What the exercise asks
The word "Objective" may appear in the records below. Report how many lines contain it, and write nothing besides the number.

========================================

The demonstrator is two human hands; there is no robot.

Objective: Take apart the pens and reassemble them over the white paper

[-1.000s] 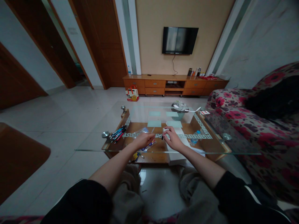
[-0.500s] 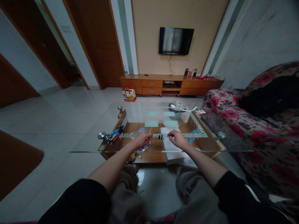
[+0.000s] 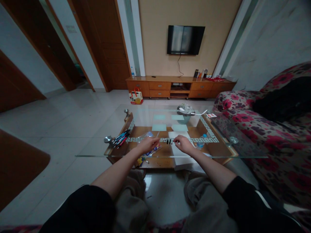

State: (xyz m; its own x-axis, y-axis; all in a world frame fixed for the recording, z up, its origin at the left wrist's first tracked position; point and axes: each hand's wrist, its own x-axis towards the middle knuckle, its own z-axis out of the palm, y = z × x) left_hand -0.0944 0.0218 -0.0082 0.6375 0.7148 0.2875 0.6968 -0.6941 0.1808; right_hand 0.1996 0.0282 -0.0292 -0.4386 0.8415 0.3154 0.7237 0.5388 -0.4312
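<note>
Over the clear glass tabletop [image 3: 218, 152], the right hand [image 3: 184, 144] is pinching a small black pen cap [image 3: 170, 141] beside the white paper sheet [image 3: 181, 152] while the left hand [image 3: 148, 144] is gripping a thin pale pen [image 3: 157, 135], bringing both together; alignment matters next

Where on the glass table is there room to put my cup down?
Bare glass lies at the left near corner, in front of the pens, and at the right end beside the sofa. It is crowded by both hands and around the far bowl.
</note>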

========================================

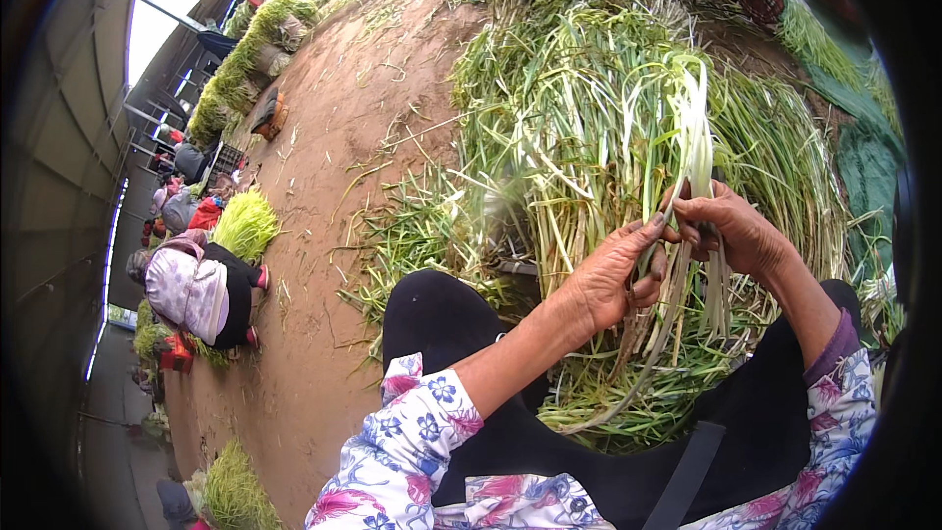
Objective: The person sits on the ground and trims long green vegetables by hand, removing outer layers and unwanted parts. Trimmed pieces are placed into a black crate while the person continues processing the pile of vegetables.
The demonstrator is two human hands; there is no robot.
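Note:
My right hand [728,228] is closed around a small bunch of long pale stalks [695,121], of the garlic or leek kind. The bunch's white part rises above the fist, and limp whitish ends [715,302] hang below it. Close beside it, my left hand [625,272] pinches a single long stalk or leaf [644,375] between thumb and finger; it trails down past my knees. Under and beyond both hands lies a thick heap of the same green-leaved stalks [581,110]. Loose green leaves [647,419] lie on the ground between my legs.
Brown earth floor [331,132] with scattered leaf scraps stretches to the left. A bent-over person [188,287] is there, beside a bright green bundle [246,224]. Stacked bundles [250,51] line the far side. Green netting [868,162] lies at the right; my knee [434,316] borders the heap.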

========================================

Exercise output
2